Komisi untuk Orang Hilang dan Korban Tindak Kekerasan (KontraS) mengecam berbagai tindakan represif aparat terhadap sejumlah mural yang berisikan kritik terhadap kebijakan Presiden Jokowi dalam penanganan Pandemi COVID-19. Dalam dua bulan terakhir, setidaknya terdapat enam mural yang berisikan kritik terhadap pemerintah dihapus oleh aparat.[1] Dalam beberapa kasus, seperti mural wajah Presiden Jokowi 404 Not Found, pelukis bahkan sampai diburu oleh pihak kepolisian.[2] Kami melihat bahwa di momentum kemerdekaan Indonesia yang ke-76, nampaknya masyarakat belum sepenuhnya menikmati kebebasannya dalam menyampaikan ekspresi bahkan lewat karya seni.

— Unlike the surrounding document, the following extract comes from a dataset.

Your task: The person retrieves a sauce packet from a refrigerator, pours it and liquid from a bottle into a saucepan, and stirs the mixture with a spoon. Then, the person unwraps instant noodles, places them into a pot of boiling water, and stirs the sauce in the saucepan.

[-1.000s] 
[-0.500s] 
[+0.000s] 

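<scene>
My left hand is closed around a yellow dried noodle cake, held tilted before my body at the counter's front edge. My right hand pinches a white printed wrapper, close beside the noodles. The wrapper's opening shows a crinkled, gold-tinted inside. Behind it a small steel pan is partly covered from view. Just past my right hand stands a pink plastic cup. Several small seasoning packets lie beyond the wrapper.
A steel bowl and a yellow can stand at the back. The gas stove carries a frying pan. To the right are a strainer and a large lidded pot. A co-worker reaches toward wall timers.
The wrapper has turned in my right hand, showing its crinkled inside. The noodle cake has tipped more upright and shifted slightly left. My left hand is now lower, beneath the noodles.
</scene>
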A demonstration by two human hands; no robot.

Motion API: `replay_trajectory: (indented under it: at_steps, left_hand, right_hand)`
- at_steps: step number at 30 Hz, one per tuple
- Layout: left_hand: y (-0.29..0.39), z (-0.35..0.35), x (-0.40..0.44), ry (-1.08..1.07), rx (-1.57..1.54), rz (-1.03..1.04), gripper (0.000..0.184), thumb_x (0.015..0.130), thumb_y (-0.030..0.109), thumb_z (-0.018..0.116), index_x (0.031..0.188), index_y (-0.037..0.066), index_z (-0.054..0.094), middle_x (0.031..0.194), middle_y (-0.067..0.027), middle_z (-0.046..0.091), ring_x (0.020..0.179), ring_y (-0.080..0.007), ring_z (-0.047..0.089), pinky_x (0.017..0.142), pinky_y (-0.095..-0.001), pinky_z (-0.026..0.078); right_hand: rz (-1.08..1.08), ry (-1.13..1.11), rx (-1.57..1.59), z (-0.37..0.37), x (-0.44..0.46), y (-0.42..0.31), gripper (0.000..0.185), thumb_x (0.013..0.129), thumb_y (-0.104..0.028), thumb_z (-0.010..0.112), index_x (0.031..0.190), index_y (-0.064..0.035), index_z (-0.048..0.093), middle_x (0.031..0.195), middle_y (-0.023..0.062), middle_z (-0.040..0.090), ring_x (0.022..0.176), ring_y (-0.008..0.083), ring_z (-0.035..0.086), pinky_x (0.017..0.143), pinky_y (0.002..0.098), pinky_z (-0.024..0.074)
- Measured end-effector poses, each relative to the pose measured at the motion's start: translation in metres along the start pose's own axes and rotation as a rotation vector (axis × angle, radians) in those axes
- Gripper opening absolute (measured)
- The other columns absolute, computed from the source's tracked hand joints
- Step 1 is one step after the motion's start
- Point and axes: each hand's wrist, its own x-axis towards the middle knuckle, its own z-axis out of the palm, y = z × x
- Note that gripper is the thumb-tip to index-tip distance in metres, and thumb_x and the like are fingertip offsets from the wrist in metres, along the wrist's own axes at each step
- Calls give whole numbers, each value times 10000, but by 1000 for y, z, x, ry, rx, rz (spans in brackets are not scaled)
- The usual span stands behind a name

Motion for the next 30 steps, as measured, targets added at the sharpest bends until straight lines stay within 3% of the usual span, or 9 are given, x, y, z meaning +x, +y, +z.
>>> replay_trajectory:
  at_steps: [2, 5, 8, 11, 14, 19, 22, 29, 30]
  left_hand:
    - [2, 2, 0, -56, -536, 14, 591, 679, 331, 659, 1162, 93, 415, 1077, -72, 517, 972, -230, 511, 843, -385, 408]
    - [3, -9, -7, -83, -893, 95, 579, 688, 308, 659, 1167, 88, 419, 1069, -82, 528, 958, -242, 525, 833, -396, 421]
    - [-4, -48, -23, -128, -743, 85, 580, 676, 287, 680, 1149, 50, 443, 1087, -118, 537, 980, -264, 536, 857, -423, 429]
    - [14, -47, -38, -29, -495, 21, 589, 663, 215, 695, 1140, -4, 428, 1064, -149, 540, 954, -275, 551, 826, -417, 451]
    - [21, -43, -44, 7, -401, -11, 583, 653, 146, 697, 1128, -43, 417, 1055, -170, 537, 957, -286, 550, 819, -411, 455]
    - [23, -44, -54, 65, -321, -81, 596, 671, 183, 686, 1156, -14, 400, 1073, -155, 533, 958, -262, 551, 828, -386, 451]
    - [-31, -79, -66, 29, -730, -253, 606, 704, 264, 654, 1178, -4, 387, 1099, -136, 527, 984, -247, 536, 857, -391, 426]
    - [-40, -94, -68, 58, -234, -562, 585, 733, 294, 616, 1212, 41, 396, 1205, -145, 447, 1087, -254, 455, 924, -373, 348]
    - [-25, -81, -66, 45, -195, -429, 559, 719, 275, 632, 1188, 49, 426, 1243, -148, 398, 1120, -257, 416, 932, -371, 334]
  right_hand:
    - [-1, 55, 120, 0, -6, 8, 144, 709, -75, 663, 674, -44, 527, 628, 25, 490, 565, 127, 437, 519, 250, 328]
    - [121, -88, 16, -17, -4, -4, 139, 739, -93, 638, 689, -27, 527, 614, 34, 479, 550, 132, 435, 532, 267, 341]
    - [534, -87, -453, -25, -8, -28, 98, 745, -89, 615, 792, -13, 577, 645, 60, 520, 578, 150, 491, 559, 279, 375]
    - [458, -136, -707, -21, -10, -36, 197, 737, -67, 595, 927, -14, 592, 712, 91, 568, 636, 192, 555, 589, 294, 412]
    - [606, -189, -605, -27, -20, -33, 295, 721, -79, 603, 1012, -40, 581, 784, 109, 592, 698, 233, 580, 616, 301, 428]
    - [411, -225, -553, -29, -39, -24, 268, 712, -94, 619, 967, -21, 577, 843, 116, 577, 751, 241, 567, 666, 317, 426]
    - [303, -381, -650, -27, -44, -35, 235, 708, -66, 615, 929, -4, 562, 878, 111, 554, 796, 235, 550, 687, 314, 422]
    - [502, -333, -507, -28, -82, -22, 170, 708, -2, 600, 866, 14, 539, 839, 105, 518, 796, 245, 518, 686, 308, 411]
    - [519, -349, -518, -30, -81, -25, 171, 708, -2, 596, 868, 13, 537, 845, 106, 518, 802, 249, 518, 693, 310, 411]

Ekspresi mural dalam bentuk apapun, khususnya kritik adalah hak dari warga negara.   Mural berisikan kritik terhadap pemerintah merupakan bentuk akumulasi kemarahan dan kekecewaan publik terhadap kebijakan yang diambil oleh Presiden Jokowi dalam menangani Pandemi. Dalam beberapa bulan terakhir, masalah berkutat pada angka penyebaran virus yang tak terkendali, tingginya angka kematian, buruknya pelayanan kesehatan hingga warga yang tak mendapat penghasilan hingga berujung kelaparan. Hal tersebut tercermin dalam salah satu mural yang kemudian dihapus oleh pihak keamanan bertuliskan “Tuhan, Aku Lapar.”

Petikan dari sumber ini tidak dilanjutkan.